Yesterday we mentioned the Teen Tech Camp that Durham Libraries is holding in August. This is one great example of libraries joining in maker culture and new digital education. Today we’ve got two great stories from other cities (each with their own makerspaces) where libraries are joining in too.
In DC, the DC Library system is opening a Digital Commons in one of their libraries. This space will provide 3D printing, computers with 3D design tools, a Print-on-Demand system, and space for local innovators to meet up and plan.
The new facility, in a renovated 11,000-square foot section of the library’s ground floor, contains a 3-D printer, an Espresso Book Machine that churns out tomes on-demand, an array of tablet devices, rows of computer terminals, and several meeting spaces outfitted with some of the newest productivity technology.
“We’re changing as the world is changing,” Ginnie Cooper, D.C.’s outgoing chief librarian, says during a tour of the space. Cooper and Nick Kerelchuck, who manages the first floor of the MLK Library, start with the 3-D printer, which they’ve already used to churn out several toys and tools made from plastic filament according to user-generated computer designs.
In Chicago, the Chicago Library is opening a “pop-up maker lab“.
Visitors will eventually be able to make use of three MakerBot 2 3D printers, two laser cutters from Inventables, and one milling machine, in addition to open source software on a fleet of computers so that people can design their own projects.

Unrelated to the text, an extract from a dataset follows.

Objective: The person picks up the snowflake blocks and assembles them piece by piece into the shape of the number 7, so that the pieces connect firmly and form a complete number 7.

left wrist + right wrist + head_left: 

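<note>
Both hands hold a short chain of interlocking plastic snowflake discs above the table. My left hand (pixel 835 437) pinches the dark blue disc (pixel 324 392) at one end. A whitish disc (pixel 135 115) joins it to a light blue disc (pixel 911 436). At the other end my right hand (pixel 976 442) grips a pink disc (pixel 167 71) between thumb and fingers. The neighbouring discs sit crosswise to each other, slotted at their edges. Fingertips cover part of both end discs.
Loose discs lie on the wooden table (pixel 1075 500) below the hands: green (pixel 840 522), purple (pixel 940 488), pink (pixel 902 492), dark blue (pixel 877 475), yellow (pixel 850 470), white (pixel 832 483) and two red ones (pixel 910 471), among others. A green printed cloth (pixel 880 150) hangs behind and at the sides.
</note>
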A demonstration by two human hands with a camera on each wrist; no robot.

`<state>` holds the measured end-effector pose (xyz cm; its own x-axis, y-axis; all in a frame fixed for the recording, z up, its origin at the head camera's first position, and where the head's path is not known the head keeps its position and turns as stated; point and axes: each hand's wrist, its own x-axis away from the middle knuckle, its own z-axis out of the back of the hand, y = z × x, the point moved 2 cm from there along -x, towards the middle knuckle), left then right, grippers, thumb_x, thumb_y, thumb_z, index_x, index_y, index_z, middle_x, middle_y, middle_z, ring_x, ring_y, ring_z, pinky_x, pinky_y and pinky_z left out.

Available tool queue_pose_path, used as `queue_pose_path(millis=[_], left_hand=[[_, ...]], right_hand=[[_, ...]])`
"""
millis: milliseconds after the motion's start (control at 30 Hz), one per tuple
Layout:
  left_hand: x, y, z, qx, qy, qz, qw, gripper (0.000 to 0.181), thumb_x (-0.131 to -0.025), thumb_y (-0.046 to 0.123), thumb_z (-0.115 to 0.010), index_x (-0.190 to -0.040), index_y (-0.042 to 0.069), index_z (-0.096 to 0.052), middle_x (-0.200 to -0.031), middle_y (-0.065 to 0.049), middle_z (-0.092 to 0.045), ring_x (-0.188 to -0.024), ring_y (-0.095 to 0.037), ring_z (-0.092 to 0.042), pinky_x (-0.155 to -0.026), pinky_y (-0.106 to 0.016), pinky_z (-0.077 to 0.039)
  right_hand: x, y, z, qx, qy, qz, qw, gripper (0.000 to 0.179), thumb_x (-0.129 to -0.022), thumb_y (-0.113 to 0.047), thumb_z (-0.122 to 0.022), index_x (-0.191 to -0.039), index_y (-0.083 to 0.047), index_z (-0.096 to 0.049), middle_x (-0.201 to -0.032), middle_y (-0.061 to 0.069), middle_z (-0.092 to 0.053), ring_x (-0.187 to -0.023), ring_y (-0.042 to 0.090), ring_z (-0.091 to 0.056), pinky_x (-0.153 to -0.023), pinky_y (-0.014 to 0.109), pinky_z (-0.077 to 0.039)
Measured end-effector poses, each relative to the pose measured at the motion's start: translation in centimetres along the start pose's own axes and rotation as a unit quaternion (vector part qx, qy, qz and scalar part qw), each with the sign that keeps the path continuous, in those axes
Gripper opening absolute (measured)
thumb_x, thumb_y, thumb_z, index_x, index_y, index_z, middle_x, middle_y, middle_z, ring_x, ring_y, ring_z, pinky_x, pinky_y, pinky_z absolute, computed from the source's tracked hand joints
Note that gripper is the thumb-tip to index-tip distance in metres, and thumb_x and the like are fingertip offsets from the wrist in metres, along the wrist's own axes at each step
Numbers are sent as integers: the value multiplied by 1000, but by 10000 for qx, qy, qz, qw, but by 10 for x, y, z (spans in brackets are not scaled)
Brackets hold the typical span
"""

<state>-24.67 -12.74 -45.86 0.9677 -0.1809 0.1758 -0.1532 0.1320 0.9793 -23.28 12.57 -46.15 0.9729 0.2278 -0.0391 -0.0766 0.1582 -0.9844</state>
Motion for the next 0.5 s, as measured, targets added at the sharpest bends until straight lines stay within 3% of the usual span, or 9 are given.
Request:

In the weeks leading up to the public opening, members of the CPL and American Library Association staff have been using the machines to make wooden iPhone docks with the milling machine, craft their own custom keychains with the laser cutters, and even print an entire chess set with the 3D printers, though they’re eager to see what the public will come up with following the launch.
We think it’s awesome to see libraries joining up with maker culture to provide excellent resources to their community. We hope to add to our work (like the Scratch Day we helped with in May) with local libraries, and hope to see you at an event soon.